Hacer pez cebra Gynogenetic diploides por presión inicial
Summary
Este es un método para la generación de embriones de pez cebra gynogenetic diploide (embriones, cuya única contribución genética proviene de la madre) por el bloqueo de la segunda división meiótica inmediatamente después de la fertilización con luz ultravioleta inactiva los espermatozoides. EP embriones no son totalmente homocigotos debido a la recombinación en la primera división meiótica, sin embargo, son homocigotos en todos los lugares que no han sido separados de sus centrómero por recombinación.
Abstract
Heterocigosidad en eucariotas diploides a menudo hace que los estudios genéticos engorroso. Métodos que producen descendencia viable diploides homocigóticos directamente de las mujeres heterocigotas permite F1 hembras mutadas que se proyectarán directamente de mutaciones deletéreas en una pantalla acelerado avance genético. Streisinger et al.<sup> 1,2</sup> Describe los métodos para la toma de gynogenetic (homocigotos) pez cebra diploide mediante la activación de los huevos de pez cebra con la luz ultravioleta inactiva los espermatozoides y la prevención sea la segunda meiosis o la primera división celular cigóticos el uso de tratamientos físicos (calor o presión) que los microtúbulos deploymerize. La "presión inicial" (EP) método se bloquea la meiosis II, que se produce poco después de la fecundación. El método EP produce un alto porcentaje de embriones viables que se pueden desarrollar a adultos fértiles de ambos sexos. El método genera embriones que son homocigotos en todos los lugares excepto aquellos que fueron separados de sus centrómero por la recombinación durante la meiosis I. mutaciones homocigóticas se detectan en las garras del Parlamento Europeo entre el 50% de loci centromérica y menos del 1% para los loci telomérica. Este método se reproduce textualmente del Libro de pez cebra<sup> 3</sup>.
Protocol
Discussion
Es importante asegurarse de que los embriones producidos por este método son diploides cierto gynogenetic. Como controles, generar una nidada de huevos diploides normales (al mantener a un lado algunos de los espermatozoides sin UV-inactivación) y un grupo de embriones haploides (por un lado mantener una nidada de huevos fecundados con el esperma de UV, sin pasar por el procedimiento de EP). En un mensaje embriones haploides días de fertilización tienen un eje cuerpo corto, el cerebro y la morfología irregular somi…
Acknowledgements
Los métodos para la fertilización in vitro y diploides gynogenetic fueron desarrollados para el pez cebra por Charline Walker en el laboratorio de George Streisinger en la Universidad de Oregon en los años 1970 y 1980. El método descrito aquí no ha cambiado desde los protocolos de Charline que están disponibles en su totalidad en el Libro de pez cebra 3.

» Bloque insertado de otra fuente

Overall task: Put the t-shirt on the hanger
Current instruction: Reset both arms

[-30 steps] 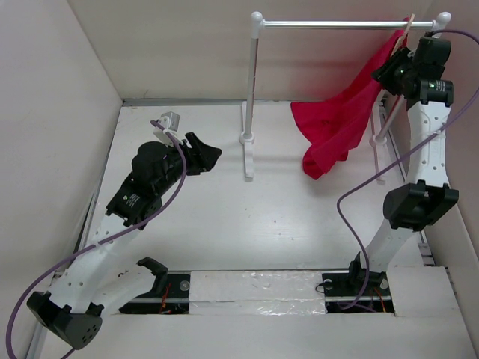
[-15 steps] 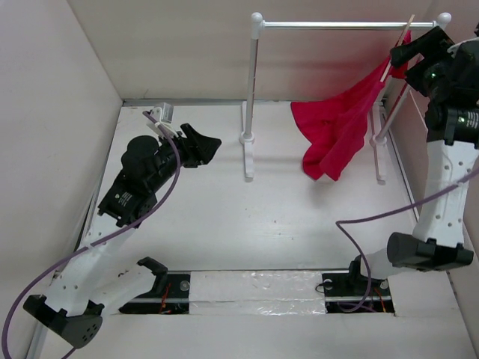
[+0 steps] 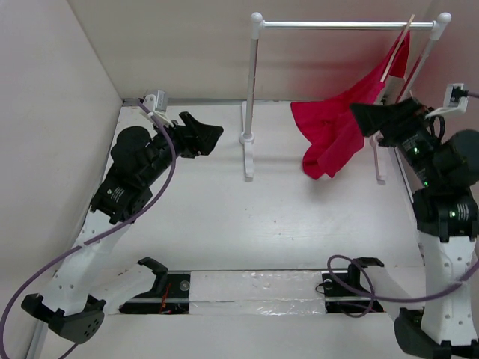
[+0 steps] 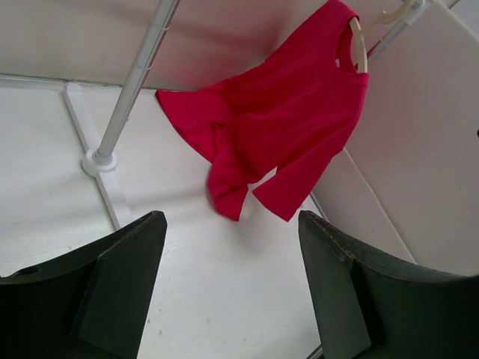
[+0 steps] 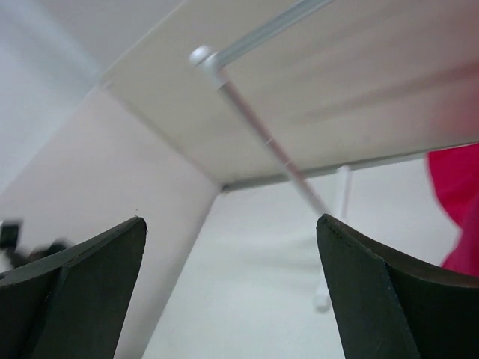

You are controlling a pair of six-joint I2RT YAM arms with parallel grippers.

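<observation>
The red t-shirt [image 3: 337, 127] hangs on the pale wooden hanger [image 3: 394, 52], which is hooked at the right end of the rack's bar. Its lower part trails down to the table. In the left wrist view the t-shirt [image 4: 277, 127] shows whole, with the hanger [image 4: 361, 45] in its collar. My right gripper [image 3: 367, 118] is open and empty, just right of the cloth and apart from it. Through its jaws [image 5: 230, 220] I see only wall and floor, with a red edge of the t-shirt [image 5: 460, 202] at the right. My left gripper [image 3: 203, 133] is open and empty at the back left [image 4: 230, 218], pointing toward the shirt.
A white rack with a metal bar [image 3: 344, 25] stands at the back, its left post [image 3: 251, 97] on a foot mid-table and its right post [image 3: 426, 60] by the right wall. Pale walls [image 3: 52, 112] close in the left, back and right sides.
My right gripper has opened, let go of the hanger and dropped down and away from the bar. The shirt stays hanging. My left gripper has opened wider and shifted slightly toward the back.
</observation>
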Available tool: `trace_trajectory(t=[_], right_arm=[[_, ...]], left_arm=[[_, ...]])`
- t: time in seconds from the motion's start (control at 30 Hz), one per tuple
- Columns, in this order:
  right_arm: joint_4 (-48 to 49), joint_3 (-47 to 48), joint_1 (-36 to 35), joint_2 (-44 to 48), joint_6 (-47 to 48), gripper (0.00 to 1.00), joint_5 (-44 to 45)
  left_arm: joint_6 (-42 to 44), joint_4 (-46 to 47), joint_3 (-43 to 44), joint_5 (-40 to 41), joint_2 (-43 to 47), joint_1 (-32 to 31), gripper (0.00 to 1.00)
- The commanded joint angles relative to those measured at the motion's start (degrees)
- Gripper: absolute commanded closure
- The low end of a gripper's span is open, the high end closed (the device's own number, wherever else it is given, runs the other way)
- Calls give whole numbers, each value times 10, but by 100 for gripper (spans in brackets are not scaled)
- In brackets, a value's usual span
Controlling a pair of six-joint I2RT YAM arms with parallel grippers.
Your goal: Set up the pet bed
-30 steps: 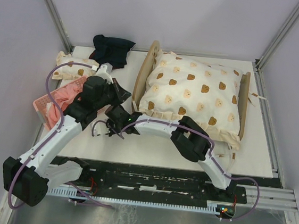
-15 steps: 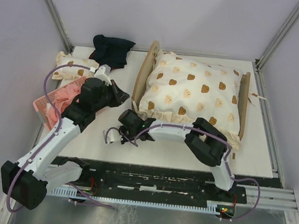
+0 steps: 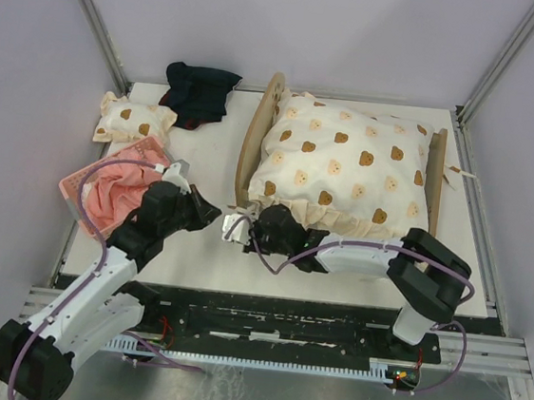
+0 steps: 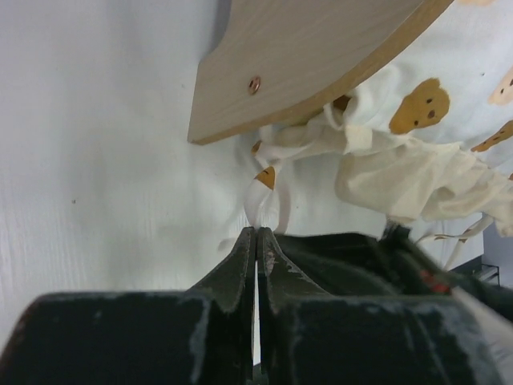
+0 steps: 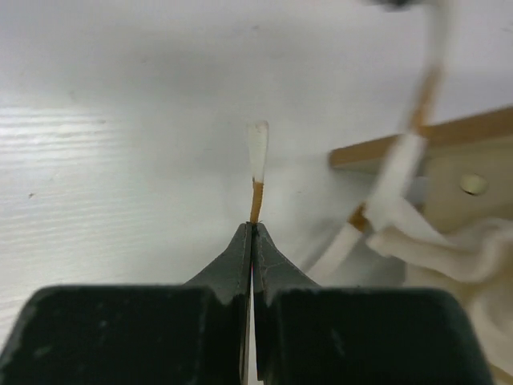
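Pet bed point(image 3: 249, 150): where is it, and what are you holding?

It stands in the upper middle of the overhead frame, on the white worktop point(image 3: 217, 152), with the bear-print quilt point(image 3: 347, 165) heaped on it. My right tool point(image 5: 252, 227) is clenched on a thin white-and-brown tie point(image 5: 257, 152), just off the lower end of the headboard point(image 4: 321, 64). My left tool point(image 4: 256, 233) is clenched too, with its tips right at a bit of tie cloth. Whether it has nipped any of it I cannot tell.

What worries you?

The pinch is only on the tie's end, so I judge that a tug could let it slip out. A harder pull may drag the quilt off or slide the light frame across the worktop, since nothing seems to pin it. My two tools also sit very near each other, left of centre. Crossing them to make a knot could knock one against the other.
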State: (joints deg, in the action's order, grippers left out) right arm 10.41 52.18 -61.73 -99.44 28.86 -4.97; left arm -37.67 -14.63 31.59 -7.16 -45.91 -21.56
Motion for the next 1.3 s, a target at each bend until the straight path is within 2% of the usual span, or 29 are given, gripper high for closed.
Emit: trace_trajectory(t=[0.0,0.07,0.27,0.4,0.53,0.7,0.93,1.27], right_arm=[[122,-38,19,79,-108,98,52],[133,-58,27,101,-126,98,62],[138,-86,38,116,-170,98,168],[112,-84,38,110,-191,98,189],[115,-94,36,112,-266,98,189],[125,-87,35,81,-298,98,184],[95,-46,34,43,-317,98,169],[144,-30,33,12,-289,98,180]], left_arm=[[-51,26,-38,-14,46,3,97],[-57,23,-56,-8,62,3,97],[-65,-9,-79,16,92,3,97],[-72,-37,-82,34,120,3,97],[-85,-59,-82,65,161,2,97],[-89,-56,-86,62,158,2,97],[-87,-51,-89,53,156,2,97],[-88,-50,-91,54,157,2,97]])
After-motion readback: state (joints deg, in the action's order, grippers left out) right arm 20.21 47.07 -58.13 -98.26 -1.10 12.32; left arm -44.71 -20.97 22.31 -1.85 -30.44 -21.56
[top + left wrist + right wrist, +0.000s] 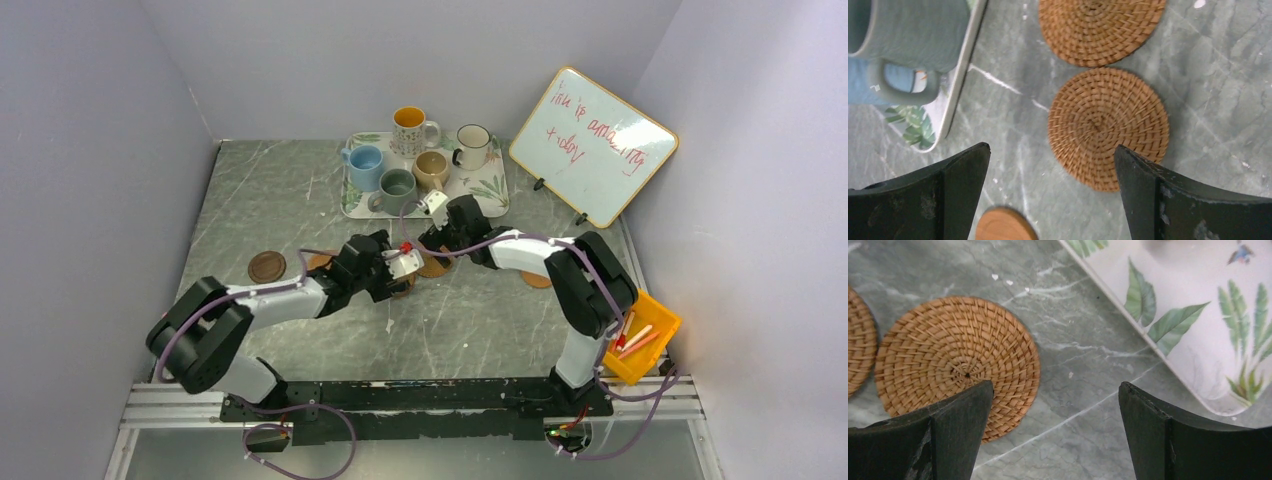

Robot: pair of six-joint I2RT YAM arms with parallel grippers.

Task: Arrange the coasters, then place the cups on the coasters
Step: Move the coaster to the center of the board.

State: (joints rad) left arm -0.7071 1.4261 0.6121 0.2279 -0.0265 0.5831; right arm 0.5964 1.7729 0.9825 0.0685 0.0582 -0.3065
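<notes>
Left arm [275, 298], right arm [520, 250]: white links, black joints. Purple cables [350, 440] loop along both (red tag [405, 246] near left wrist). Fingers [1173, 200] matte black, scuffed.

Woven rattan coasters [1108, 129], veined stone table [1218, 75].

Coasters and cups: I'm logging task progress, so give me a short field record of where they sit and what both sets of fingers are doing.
cups: five, all on the tray
coasters: flat on the table, none under a cup
woven coasters: two, side by side near the tray
left fingers: open, empty, above a woven coaster
right fingers: open, empty, between a woven coaster and the tray
</notes>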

Los métodos para la fertilización in vitro y diploides gynogenetic fueron desarrollados para el pez cebra por Charline Walker en el laboratorio de George Streisinger en la Universidad de Oregon en los años 1970 y 1980. El método descrito aquí no ha cambiado desde los protocolos de Charline que están disponibles en su totalidad en el Libro de pez cebra 3.
Materials
| Material Name | Tipo | Company | Catalogue Number | Comment |
|---|---|---|---|---|
| Tricaine | Sigma | |||
| Watch glass | ||||
| French Press | ||||
| Pressure cylinder | ||||
| Instant ocean | ||||
| Pasteur pipettes | Cut off the narrow end, fire polish | |||
| UV cross-linker | ||||
| microcapillaries |
Riferimenti
- Streisinger, G. Segregation analyses and gene-centromere distances in zebrafish. Genetica. 112 (2), 311-311 (1986).
- Streisinger, G. Production of clones of homozygous diploid zebra fish (Brachydanio rerio). Nature. 291 (5813), 293-293 (1981).
- Westerfield, M. . The Zebrafish Book: A guide for the laboratory use of zebrafish (Danio rerio). , (2000).
- Johnson, S. L., Africa, D., Horne, S., Postlethwait, J. H. Half-tetrad analysis in zebrafish: mapping the ros mutation and the centromere of linkage group I. Genetica. 139 (4), 1727-1727 (1995).
- Beattie, C. E., Raible, D. W., Henion, P. D., Eisen, J. S. Early pressure screens. Methods Cell Biol. 237 (71), 2575-25 (1999).
- Johnson, S. L. Centromere-linkage analysis and consolidation of the zebrafish genetic map. Genetica. 142 (4), 1277-1277 (1996).
- Trede, N. S. Zebrafish mutants with disrupted early T-cell and thymus development identified in early pressure screen. Dev Dyn. 237 (9), 2575-2575 (1999).